Tobias Deirdre K, Hazra Aditi, Lawler Patrick R, Chandler Paulette D, Chasman Daniel I, Buring Julie E, Lee I-Min, Cheng Susan, Manson JoAnn E, Mora Samia
Division of Preventive Medicine, Department of Medicine, Brigham and Women's Hospital and Harvard Medical School, 900 Commonwealth Avenue, Boston, MA, 02215, USA.
Department of Nutrition, Harvard T.H. Chan School of Public Health, Boston, MA, USA.
Sci Rep. 2020 Oct 6;10(1):16534. doi: 10.1038/s41598-020-73499-x.
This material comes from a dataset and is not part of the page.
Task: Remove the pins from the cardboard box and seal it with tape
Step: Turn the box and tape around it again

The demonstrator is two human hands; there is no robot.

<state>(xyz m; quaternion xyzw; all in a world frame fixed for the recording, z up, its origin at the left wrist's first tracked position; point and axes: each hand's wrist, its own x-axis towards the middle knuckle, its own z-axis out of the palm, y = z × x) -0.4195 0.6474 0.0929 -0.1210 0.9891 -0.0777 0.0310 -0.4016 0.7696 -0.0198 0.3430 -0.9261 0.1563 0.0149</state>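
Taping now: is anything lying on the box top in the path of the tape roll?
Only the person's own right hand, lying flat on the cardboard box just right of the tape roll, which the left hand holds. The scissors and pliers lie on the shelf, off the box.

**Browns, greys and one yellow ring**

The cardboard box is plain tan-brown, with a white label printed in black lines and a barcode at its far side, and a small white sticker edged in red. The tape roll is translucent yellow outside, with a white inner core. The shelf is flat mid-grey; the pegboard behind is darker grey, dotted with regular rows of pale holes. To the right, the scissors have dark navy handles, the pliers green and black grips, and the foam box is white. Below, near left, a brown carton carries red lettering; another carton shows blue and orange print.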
Obesity is a risk factor for > 13 cancer sites, although it is unknown whether there is a common mechanism across sites. Evidence suggests a role for impaired branched-chain amino acid (BCAAs; isoleucine, leucine, valine) metabolism in obesity, insulin resistance, and immunity; thus, we hypothesized circulating BCAAs may be associated with incident obesity-related cancers. We analyzed participants in the prospective Women's Health Study without a history of cancer at baseline blood collection (N = 26,711, mean age = 54.6 years [SD = 7.1]). BCAAs were quantified via NMR spectroscopy, log-transformed, and standardized. We used Cox proportional regression models adjusted for age, race, smoking, diet, alcohol, physical activity, menopausal hormone use, Body Mass Index (BMI), diabetes, and other risk factors. The endpoint was a composite of obesity-related cancers, defined per the International Agency for Research on Cancer 2016 report, over a median 24 years follow-up. Baseline BMI ≥ 30 kg/m compared with BMI 18.5-25.0 kg/m was associated with 23% greater risk of obesity-related cancers (n = 2751 events; multivariable HR 1.23, 95% CI 1.11-1.37). However, BCAAs were not associated with obesity-related cancers (multivariable HR per SD = 1.01 [0.97-1.05]). Results for individual BCAA metabolites suggested a modest association for leucine with obesity-related cancers (1.04 [1.00-1.08]), and no association for isoleucine or valine (0.99 [0.95-1.03] and 1.00 [0.96-1.04], respectively). Exploratory analyses of BCAAs with individual sites included positive associations between leucine and postmenopausal breast cancer, and isoleucine with pancreatic cancer. Total circulating BCAAs were unrelated to obesity-related cancer incidence although an association was observed for leucine with incident obesity-related cancer.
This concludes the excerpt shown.